I am trying to run a second piece of Ray code after Ray Tune completes, but I am met with this error:
2023-12-14 22:10:04,454 WARNING tune_controller.py:746 -- Trial controller checkpointing failed: [Errno 2] No such file or directory:
If I run this and stop here, no problems:
analysis = tune.run(
tune.with_parameters(tune_obj, df=df, horizon=horizon, freq=freq),
num_samples=2,
config=config,
scheduler=scheduler,
local_dir=output_path,
checkpoint_config=CheckpointConfig(
num_to_keep=1, checkpoint_frequency=0), # tried fiddling with checkpoint opts
storage_path=output_path,
resume=False,
search_alg=HyperOptSearch(metric='mse', mode='min'),
max_concurrent_trials=2,
progress_reporter=reporter,
resources_per_trial={"gpu": 1}
)
# get the best hyperparameters
best_config = analysis.get_best_config(metric="mse", mode="min")

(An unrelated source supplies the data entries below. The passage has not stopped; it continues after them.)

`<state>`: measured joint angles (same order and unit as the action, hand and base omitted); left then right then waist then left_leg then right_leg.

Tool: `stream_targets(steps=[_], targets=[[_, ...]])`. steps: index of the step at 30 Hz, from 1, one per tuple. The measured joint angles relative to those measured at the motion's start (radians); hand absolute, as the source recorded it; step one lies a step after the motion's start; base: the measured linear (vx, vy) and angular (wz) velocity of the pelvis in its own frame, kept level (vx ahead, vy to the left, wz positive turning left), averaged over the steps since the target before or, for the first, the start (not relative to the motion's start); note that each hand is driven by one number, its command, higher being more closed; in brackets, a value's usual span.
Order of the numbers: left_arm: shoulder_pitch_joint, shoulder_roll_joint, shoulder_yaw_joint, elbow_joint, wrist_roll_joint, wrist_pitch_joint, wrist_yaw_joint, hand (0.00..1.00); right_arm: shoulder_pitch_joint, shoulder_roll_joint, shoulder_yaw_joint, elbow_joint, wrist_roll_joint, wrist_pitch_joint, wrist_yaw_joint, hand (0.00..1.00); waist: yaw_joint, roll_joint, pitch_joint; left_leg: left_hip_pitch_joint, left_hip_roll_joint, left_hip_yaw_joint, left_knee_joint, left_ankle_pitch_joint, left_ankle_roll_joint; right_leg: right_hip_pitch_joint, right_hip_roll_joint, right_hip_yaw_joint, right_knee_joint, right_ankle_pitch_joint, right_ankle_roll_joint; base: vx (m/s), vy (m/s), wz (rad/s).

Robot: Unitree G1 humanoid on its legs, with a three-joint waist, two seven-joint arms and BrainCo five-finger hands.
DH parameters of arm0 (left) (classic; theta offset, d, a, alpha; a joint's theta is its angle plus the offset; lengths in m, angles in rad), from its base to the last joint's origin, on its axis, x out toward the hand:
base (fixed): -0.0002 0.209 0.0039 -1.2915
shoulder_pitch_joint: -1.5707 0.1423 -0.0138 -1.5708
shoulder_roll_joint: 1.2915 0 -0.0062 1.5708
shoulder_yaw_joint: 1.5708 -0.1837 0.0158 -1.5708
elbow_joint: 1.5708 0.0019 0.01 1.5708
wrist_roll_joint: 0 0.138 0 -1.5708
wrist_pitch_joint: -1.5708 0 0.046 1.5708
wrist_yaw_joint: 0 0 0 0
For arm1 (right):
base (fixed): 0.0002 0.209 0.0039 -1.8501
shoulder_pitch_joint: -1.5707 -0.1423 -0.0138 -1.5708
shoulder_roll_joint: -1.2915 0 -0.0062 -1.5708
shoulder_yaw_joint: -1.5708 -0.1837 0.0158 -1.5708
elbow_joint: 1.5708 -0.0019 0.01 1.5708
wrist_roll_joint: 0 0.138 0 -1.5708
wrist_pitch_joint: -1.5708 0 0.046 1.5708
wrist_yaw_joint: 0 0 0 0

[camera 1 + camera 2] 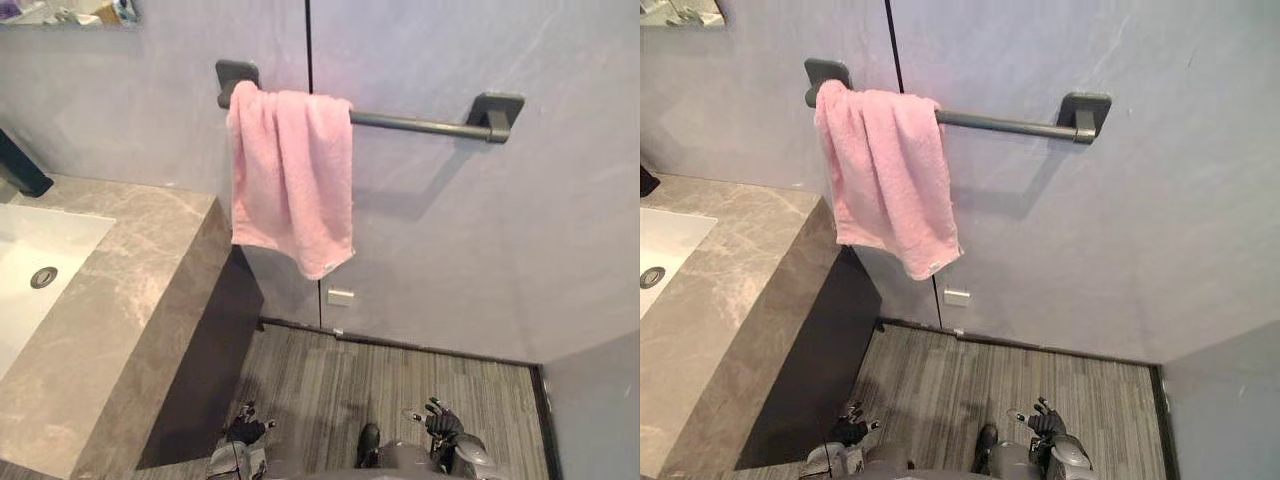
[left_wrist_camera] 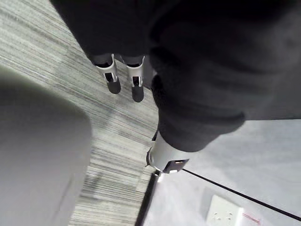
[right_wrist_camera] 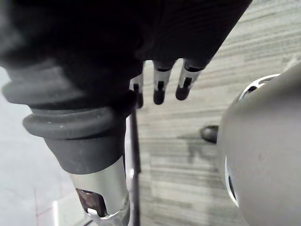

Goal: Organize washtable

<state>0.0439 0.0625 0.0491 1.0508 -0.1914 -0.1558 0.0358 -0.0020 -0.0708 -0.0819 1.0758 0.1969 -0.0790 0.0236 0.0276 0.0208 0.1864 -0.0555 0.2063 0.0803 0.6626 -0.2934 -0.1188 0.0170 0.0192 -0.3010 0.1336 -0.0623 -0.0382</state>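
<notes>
A pink towel (image 1: 290,180) hangs over the left end of a dark rail (image 1: 420,125) on the far wall, just right of the marble counter (image 1: 130,290) with its white sink (image 1: 40,250). The left hand (image 1: 243,430) and the right hand (image 1: 443,422) hang low near the floor (image 1: 330,380). Their fingers seem relaxed and hold nothing.

On the left robot hand (image 1: 243,432), a dark ribbed cover over back and wrist; past it, silver fingers (image 2: 113,75) with dark rounded tips. On the right robot hand (image 1: 443,422), the same dark ribbed cover with a thick rolled cuff, and silver fingers (image 3: 159,87), black-slotted and dark-tipped. Beside each cover, a silver thumb (image 2: 164,157) with a dark recess.
</notes>
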Motion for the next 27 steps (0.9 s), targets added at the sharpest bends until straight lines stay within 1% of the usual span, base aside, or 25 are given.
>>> stream_targets(steps=[1, 2, 4, 5, 6, 7, 8, 9, 10, 11, 12, 14, 17, 19, 22, 23, 24, 26, 27], targets=[[-0.001, 0.001, -0.003, 0.000, 0.003, 0.001, 0.000, 0.00, 0.001, 0.000, 0.000, 0.000, 0.003, 0.000, 0.000, 0.00, 0.009, -0.006, 0.000, -0.014, -0.001, 0.021, -0.035, -0.003, 0.004, 0.016, -0.001, 0.007, -0.010, -0.003, -0.004, 0.16, -0.069, -0.19], [-0.005, 0.000, -0.008, 0.000, 0.003, 0.001, 0.000, 0.00, 0.001, 0.000, 0.000, 0.000, 0.006, 0.000, -0.001, 0.00, 0.011, -0.005, -0.002, -0.023, -0.006, 0.022, -0.070, -0.003, 0.004, 0.023, -0.002, 0.014, -0.018, -0.003, -0.004, 0.17, 0.000, -0.30], [-0.018, 0.001, -0.020, 0.001, 0.004, 0.000, 0.000, 0.00, -0.003, 0.005, 0.001, 0.001, 0.010, 0.001, -0.002, 0.00, 0.014, -0.006, -0.001, -0.040, -0.050, -0.029, -0.264, 0.008, 0.006, 0.025, -0.021, 0.039, -0.025, 0.001, 0.005, 0.20, 0.099, -0.33], [-0.019, -0.001, -0.028, 0.003, 0.004, 0.000, 0.002, 0.00, -0.002, 0.000, 0.003, 0.002, 0.010, 0.001, -0.002, 0.00, 0.016, -0.001, -0.004, -0.028, -0.072, -0.060, -0.373, 0.110, 0.010, 0.026, -0.025, 0.058, -0.030, 0.002, 0.020, 0.16, 0.147, -0.45], [-0.021, -0.001, -0.043, 0.013, 0.004, -0.001, 0.005, 0.00, -0.002, -0.001, 0.004, 0.007, 0.010, 0.001, -0.004, 0.00, 0.016, 0.003, -0.013, -0.002, -0.077, -0.046, -0.402, 0.157, 0.029, 0.039, -0.030, 0.082, -0.045, 0.009, 0.036, 0.17, 0.155, -0.38], [-0.022, 0.003, -0.047, 0.022, 0.004, -0.001, 0.006, 0.00, -0.001, 0.002, 0.004, 0.006, 0.010, 0.000, -0.004, 0.00, 0.016, -0.006, -0.018, 0.009, -0.086, -0.045, -0.414, 0.161, 0.033, 0.047, -0.036, 0.085, -0.058, 0.014, 0.043, 0.16, 0.139, -0.23], [-0.027, 0.015, -0.054, 0.027, 0.005, -0.001, 0.007, 0.00, 0.002, 0.013, 0.002, 0.007, 0.010, 0.001, -0.003, 0.00, 0.013, -0.028, -0.019, 0.026, -0.102, -0.035, -0.430, 0.163, 0.036, 0.063, -0.052, 0.086, -0.076, 0.017, 0.048, 0.14, 0.126, -0.02], [-0.027, 0.018, -0.056, 0.027, 0.006, -0.001, 0.007, 0.00, 0.003, 0.015, 0.002, 0.007, 0.010, 0.001, -0.003, 0.00, 0.013, -0.031, -0.019, 0.031, -0.104, -0.033, -0.433, 0.164, 0.037, 0.067, -0.054, 0.087, -0.079, 0.017, 0.048, 0.11, 0.118, -0.04], [-0.027, 0.021, -0.058, 0.028, 0.006, -0.001, 0.007, 0.00, 0.009, 0.021, 0.001, 0.007, 0.010, 0.000, -0.003, 0.00, 0.013, -0.040, -0.021, 0.049, -0.114, -0.025, -0.444, 0.165, 0.038, 0.082, -0.059, 0.090, -0.091, 0.022, 0.055, 0.08, 0.091, -0.04], [-0.025, 0.023, -0.058, 0.028, 0.006, -0.001, 0.007, 0.00, 0.012, 0.023, 0.002, 0.007, 0.008, 0.000, -0.002, 0.00, 0.015, -0.045, -0.024, 0.070, -0.126, -0.022, -0.462, 0.170, 0.047, 0.100, -0.066, 0.093, -0.103, 0.024, 0.063, 0.08, 0.080, -0.03], [-0.023, 0.023, -0.058, 0.029, 0.007, -0.001, 0.007, 0.00, 0.012, 0.024, 0.002, 0.007, 0.008, 0.000, -0.002, 0.00, 0.014, -0.046, -0.026, 0.079, -0.132, -0.022, -0.475, 0.174, 0.053, 0.103, -0.071, 0.095, -0.105, 0.022, 0.068, 0.05, 0.065, 0.02], [-0.022, 0.023, -0.071, 0.029, 0.007, -0.001, 0.008, 0.00, 0.012, 0.023, 0.003, 0.008, 0.007, 0.000, -0.001, 0.00, 0.013, -0.041, -0.029, 0.106, -0.151, -0.022, -0.522, 0.194, 0.073, 0.108, -0.087, 0.096, -0.105, 0.020, 0.078, 0.01, 0.059, 0.03], [-0.022, 0.028, -0.089, 0.018, 0.005, -0.003, 0.014, 0.00, 0.012, 0.020, 0.005, 0.008, 0.004, 0.000, -0.002, 0.00, 0.013, -0.033, -0.036, 0.116, -0.163, -0.027, -0.562, 0.220, 0.079, 0.102, -0.095, 0.093, -0.104, 0.023, 0.083, -0.05, 0.027, 0.05], [-0.013, 0.028, -0.090, -0.004, 0.003, -0.007, 0.031, 0.00, 0.012, 0.021, 0.012, 0.008, 0.001, 0.000, -0.003, 0.00, 0.013, -0.033, -0.038, 0.130, -0.171, -0.040, -0.589, 0.238, 0.079, 0.105, -0.096, 0.086, -0.104, 0.023, 0.083, -0.08, -0.001, 0.15], [0.026, 0.028, -0.091, -0.142, 0.002, -0.008, 0.059, 0.00, 0.011, 0.017, 0.035, 0.008, -0.001, -0.001, -0.008, 0.00, 0.015, -0.039, -0.042, 0.138, -0.173, -0.059, -0.634, 0.269, 0.079, 0.099, -0.096, 0.070, -0.107, 0.023, 0.083, -0.10, -0.028, 0.19], [0.045, 0.028, -0.090, -0.234, 0.001, -0.008, 0.068, 0.00, 0.011, 0.013, 0.048, 0.007, -0.001, -0.001, -0.015, 0.00, 0.015, -0.039, -0.045, 0.138, -0.173, -0.074, -0.649, 0.278, 0.079, 0.099, -0.101, 0.059, -0.113, 0.023, 0.082, -0.11, -0.025, 0.32], [0.081, 0.027, -0.089, -0.398, -0.004, -0.009, 0.083, 0.00, 0.014, 0.011, 0.054, 0.004, -0.002, -0.002, -0.025, 0.00, 0.016, -0.041, -0.047, 0.137, -0.174, -0.091, -0.668, 0.290, 0.074, 0.099, -0.100, 0.047, -0.119, 0.021, 0.087, -0.10, -0.026, 0.32], [0.120, 0.027, -0.085, -0.572, -0.005, -0.013, 0.089, 0.00, 0.020, 0.008, 0.068, -0.004, -0.003, -0.004, -0.030, 0.00, 0.017, -0.040, -0.048, 0.136, -0.175, -0.104, -0.682, 0.297, 0.074, 0.097, -0.099, 0.039, -0.121, 0.019, 0.086, -0.05, -0.025, 0.21], [0.143, 0.027, -0.079, -0.685, -0.004, -0.024, 0.097, 0.00, 0.023, 0.006, 0.071, -0.005, -0.005, -0.006, -0.033, 0.00, 0.018, -0.037, -0.054, 0.134, -0.175, -0.109, -0.692, 0.299, 0.073, 0.094, -0.098, 0.035, -0.123, 0.019, 0.085, -0.03, -0.017, 0.12]])
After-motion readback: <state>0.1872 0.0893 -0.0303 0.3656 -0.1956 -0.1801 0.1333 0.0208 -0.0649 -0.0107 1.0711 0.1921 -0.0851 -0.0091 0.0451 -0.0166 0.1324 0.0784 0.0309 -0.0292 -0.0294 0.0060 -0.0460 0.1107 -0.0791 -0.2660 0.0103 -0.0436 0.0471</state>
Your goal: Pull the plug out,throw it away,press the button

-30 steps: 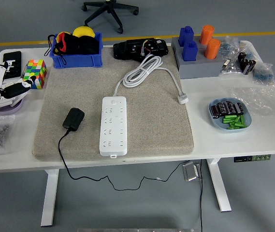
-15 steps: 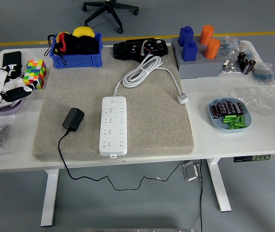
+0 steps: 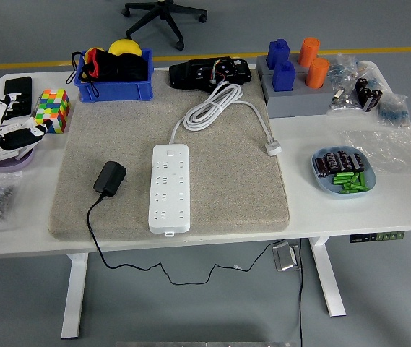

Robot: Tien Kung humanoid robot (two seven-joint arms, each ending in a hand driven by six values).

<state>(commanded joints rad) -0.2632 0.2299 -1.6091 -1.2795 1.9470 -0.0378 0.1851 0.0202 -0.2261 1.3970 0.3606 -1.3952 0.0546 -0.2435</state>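
Note:
A white power strip (image 3: 170, 188) lies lengthwise on the grey mat (image 3: 241, 188), with its white cord coiled behind it and its plug (image 3: 273, 149) resting on the mat. A black adapter plug (image 3: 109, 177) lies on the mat to the strip's left, apart from the strip, and its black cable hangs over the table's front edge. My left hand (image 3: 9, 129) is white and sits at the table's far left edge, over a purple disc, fingers relaxed and holding nothing. The right hand is out of view.
Behind the mat stand a blue bin (image 3: 115, 72) with black and yellow items and a black device (image 3: 210, 72). A colourful cube (image 3: 52, 109) is near my left hand. Blue and orange blocks on a grey stand (image 3: 295, 97) and a blue plate (image 3: 342, 189) of batteries are at the right.
My left hand has drawn back a little toward the left edge of the picture. The plug and the power strip have not moved.

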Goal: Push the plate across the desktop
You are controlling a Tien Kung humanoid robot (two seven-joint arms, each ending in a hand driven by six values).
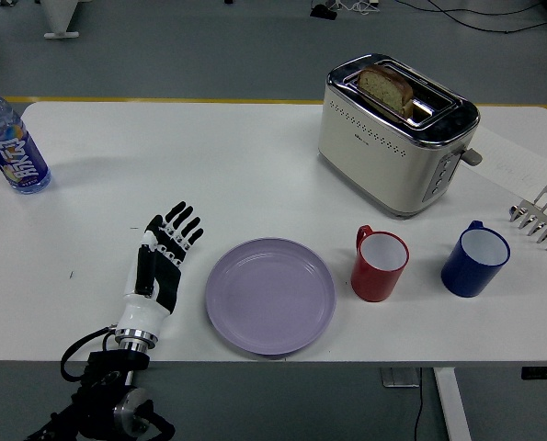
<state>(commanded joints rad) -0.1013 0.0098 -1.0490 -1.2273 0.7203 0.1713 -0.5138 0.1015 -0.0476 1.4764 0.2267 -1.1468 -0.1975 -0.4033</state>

print("Best Config:", best_config)
After tuning, I want to run this second stage. But any other ray operation after this will yield Ray Tune checkpoint errors.
@ray.remote(num_gpus=1)
class BatchPredictor:
def __init__(self, model, data):
self.model = model
...
def predict(self, feature_name):
...
return forecasts
# storage model / df
model_ref = ray.put(nf_best)
test_df_ref = ray.put(test_df)
num_actors = 24
actors = [BatchPredictor.remote(model_ref, test_df_ref) for _ in range(num_actors)]
pool = ActorPool(actors)
feature_names = test_df['unique_id'].unique()
# submit
for name in feature_names:
pool.submit(lambda a, v: a.predict.remote(v), name)
# get results
while pool.has_next():
tdf = pool.get_next()